Required work> Report the lines of the material that carry the string "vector".

Data extract>
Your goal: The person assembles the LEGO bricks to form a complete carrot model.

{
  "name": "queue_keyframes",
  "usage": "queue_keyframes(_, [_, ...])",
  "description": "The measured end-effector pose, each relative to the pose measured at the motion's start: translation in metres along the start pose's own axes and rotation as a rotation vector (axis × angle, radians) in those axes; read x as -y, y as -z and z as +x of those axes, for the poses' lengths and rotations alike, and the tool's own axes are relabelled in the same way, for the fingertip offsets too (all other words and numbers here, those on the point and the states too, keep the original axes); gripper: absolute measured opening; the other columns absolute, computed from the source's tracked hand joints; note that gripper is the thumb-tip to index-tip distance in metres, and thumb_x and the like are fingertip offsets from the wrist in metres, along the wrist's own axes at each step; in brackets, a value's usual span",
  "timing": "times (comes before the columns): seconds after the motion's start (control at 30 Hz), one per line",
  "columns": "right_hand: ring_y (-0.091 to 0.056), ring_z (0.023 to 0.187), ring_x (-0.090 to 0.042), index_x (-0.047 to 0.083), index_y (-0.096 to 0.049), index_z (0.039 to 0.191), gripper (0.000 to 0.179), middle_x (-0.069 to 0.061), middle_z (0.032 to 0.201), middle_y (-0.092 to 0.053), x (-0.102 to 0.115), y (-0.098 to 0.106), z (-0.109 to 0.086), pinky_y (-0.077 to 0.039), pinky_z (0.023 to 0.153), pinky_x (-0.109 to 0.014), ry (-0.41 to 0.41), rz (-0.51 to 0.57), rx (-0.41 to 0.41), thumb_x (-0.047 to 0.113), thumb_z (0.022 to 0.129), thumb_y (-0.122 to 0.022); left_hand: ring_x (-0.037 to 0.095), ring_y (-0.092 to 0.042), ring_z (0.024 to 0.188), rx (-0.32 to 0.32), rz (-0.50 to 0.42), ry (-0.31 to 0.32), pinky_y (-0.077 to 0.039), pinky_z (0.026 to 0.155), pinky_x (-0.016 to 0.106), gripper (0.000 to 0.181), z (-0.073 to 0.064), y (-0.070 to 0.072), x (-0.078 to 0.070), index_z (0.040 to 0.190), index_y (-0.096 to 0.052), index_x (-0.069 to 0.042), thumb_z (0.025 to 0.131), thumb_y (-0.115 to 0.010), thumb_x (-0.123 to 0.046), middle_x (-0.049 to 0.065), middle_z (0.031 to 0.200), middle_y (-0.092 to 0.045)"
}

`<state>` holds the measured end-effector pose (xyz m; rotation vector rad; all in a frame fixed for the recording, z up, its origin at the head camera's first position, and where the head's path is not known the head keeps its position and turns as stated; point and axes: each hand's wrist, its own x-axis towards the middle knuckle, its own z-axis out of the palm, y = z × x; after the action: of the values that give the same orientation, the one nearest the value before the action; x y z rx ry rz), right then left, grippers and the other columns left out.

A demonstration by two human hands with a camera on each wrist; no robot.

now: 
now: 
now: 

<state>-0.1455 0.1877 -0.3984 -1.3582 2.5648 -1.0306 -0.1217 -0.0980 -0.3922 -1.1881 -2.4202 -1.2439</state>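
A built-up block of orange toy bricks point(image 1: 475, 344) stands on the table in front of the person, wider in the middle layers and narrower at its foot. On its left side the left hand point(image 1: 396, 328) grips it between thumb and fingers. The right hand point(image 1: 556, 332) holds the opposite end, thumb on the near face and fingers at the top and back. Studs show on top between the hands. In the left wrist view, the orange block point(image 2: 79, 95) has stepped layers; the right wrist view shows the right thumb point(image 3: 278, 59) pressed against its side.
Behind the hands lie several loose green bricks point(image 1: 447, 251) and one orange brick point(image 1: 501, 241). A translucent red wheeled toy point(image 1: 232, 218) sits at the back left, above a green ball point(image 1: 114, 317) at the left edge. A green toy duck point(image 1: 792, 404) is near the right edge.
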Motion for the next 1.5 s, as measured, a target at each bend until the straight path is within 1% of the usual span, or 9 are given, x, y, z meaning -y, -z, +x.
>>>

Response>
  "description": "The measured end-effector pose, each relative to the pose measured at the motion's start: translation in metres along the start pose's own axes and rotation as a rotation vector (axis × angle, radians) in those axes; read x as -y, y as -z and z as +x of those axes, for the poses' lengths and rotations alike, and the tool's own axes are relabelled in the same way, for the fingertip offsets too (all other words and numbers here, those on the point and the states too, keep the original axes); gripper: absolute measured opening; the other columns absolute, computed from the source's tracked hand joints; note that gripper is the thumb-tip to index-tip distance in metres, and thumb_x and the like are fingertip offsets from the wrist in metres, along the wrist's own axes at each step; in brackets, a value's usual span",
`<state>` holds the measured end-effector pose (xyz m; rotation vector rad; all in a frame fixed for the recording, z up, its origin at the head camera's first position, and where the head's path is not known the head keeps its position and turns as stated; point and axes: each hand's wrist, its own x-axis towards the middle knuckle, its own z-axis out of the palm, y = z × x; after the action: of the values that give the same orientation, the one nearest the value before the action; x y z rx ry rz), right then left, grippers and the other columns left out.

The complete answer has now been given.